- PROMPT -
Repeat exactly the line that contains "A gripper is" and every line below it to the end of the material, omitting all others.

- EXERCISE DATA -
┄┄┄┄┄┄┄┄┄┄┄┄┄┄┄┄┄┄┄┄

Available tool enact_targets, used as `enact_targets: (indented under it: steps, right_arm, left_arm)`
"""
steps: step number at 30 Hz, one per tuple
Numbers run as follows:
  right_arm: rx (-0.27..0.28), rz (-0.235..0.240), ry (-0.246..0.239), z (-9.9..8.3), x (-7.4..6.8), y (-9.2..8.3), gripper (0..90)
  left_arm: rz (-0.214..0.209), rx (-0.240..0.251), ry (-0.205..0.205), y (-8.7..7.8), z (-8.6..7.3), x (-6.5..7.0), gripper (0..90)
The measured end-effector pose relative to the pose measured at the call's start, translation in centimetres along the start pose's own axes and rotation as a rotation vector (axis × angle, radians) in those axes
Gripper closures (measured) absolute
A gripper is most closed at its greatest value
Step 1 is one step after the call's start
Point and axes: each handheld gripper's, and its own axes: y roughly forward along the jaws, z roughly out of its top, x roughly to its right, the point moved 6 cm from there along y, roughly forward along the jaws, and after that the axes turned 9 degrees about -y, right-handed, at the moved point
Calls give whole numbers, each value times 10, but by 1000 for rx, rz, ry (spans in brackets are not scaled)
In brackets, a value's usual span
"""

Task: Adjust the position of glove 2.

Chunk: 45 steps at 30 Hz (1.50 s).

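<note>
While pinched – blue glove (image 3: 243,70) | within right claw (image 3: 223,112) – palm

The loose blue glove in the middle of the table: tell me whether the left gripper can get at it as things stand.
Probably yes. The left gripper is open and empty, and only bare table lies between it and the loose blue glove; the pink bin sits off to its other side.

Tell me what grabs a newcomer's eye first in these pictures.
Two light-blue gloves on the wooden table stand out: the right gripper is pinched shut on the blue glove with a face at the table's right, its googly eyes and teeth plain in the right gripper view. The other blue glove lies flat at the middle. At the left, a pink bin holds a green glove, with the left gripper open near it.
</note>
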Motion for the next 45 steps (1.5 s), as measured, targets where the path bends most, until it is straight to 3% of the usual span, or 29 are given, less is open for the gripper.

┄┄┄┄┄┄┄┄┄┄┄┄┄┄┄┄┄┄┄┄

- SOLUTION BELOW -
A gripper is most closed at its greatest value
Step 1 is one step after the call's start
Point and axes: each handheld gripper's, and its own axes: y roughly forward along the jaws, z roughly out of its top, x roughly to its right, the point moved 6 cm from there along y, roughly forward along the jaws, and after that the axes turned 9 degrees about -y, right-handed, at the moved point
Calls give whole numbers, each value times 10, but by 1000 for rx, rz, ry (spans in brackets are not scaled)
In brackets, a value's usual span
"""

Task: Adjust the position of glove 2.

Chunk: 45 steps at 30 Hz (1.50 s).

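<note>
While pinched – blue glove (image 3: 243,70) | within right claw (image 3: 223,112) – palm

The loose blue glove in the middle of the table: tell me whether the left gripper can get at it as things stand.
Probably yes. The left gripper is open and empty, and only bare table lies between it and the loose blue glove; the pink bin sits off to its other side.

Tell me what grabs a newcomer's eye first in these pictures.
Two light-blue gloves on the wooden table stand out: the right gripper is pinched shut on the blue glove with a face at the table's right, its googly eyes and teeth plain in the right gripper view. The other blue glove lies flat at the middle. At the left, a pink bin holds a green glove, with the left gripper open near it.
</note>
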Motion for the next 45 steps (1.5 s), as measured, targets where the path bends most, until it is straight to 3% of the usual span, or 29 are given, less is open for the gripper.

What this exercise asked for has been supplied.